2010 Election Analysis

Spencer Warren
4 November 2010
AP Government
Mr. Ritzer
Period 2
Election Analysis
With the Republican National Party taking a dominant lead in the US House of Representatives and gaining for more seat in the Senate than the Democrats, it poses an interesting question on what will happen in policy making. The estimated ratio in the House is 243 Republican seats to 192 Democratic seats; in the Senate while the Democrats only won 13 seats up for election, the Republicans won significantly more, 24 seats (CNN). While these numbers are astounding, the Democrats still hold Presidential Office which has a huge effect on what will be signed into law and what won’t be. This is the reason why for the next two years government will be in “policy gridlock.” While Republicans in Congress maybe be able to pass bills in both houses, the President will most likely not sign these into law, making the bills go back to override a veto. The Republicans have also won a large number of Governorships from the Democrats (CNN). To some this may seem trivial, but it actually has a huge impact on what chances Congressman have to get elected.

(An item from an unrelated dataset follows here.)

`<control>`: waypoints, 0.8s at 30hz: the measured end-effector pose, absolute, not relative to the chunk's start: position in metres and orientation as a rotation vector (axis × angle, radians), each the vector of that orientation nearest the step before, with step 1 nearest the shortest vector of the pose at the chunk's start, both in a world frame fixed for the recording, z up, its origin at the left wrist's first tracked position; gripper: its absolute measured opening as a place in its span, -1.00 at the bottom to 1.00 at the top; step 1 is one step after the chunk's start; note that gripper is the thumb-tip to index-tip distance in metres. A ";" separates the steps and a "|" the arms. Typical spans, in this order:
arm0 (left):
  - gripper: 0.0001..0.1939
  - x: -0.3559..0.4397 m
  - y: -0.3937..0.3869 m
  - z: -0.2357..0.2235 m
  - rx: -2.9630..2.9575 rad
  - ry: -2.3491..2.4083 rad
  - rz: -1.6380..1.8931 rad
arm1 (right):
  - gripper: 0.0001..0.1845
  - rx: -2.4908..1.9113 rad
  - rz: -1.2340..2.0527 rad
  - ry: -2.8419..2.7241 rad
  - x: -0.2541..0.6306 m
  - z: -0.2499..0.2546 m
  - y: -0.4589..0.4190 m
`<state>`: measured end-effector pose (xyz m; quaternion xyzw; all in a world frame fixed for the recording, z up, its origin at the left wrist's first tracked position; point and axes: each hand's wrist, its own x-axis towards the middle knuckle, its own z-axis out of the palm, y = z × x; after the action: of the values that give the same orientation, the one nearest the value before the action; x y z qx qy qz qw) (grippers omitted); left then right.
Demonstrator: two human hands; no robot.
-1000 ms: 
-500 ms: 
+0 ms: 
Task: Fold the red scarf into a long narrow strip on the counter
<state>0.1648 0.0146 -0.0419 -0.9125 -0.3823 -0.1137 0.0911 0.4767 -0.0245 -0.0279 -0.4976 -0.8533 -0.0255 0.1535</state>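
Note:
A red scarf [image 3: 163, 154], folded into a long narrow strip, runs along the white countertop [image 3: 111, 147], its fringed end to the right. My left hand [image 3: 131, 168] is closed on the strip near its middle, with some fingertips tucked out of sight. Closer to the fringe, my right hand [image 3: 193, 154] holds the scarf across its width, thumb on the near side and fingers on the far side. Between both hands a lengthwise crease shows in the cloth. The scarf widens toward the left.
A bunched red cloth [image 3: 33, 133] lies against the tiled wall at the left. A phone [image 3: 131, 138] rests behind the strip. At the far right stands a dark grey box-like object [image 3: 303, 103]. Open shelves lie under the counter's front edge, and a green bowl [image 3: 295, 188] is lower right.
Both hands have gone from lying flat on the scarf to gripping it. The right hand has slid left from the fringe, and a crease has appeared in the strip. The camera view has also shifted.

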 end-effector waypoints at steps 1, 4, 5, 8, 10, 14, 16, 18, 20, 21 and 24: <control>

In most states Governors have some power over redistricting which can be manipulated to help one party or another win election, this is called gerrymandering. The Democrats still seem to have a small advantage in policy making since they hold a small majority in the Senate and they also possess Presidential Office. When we bring into account all of these factors, the only answer we are left with is simply political gridlock. As long as the houses of Congress remain split it seems that no major legislation will be passed, but only small unmeaningful pieces of legislation will make their way through both houses of Congress.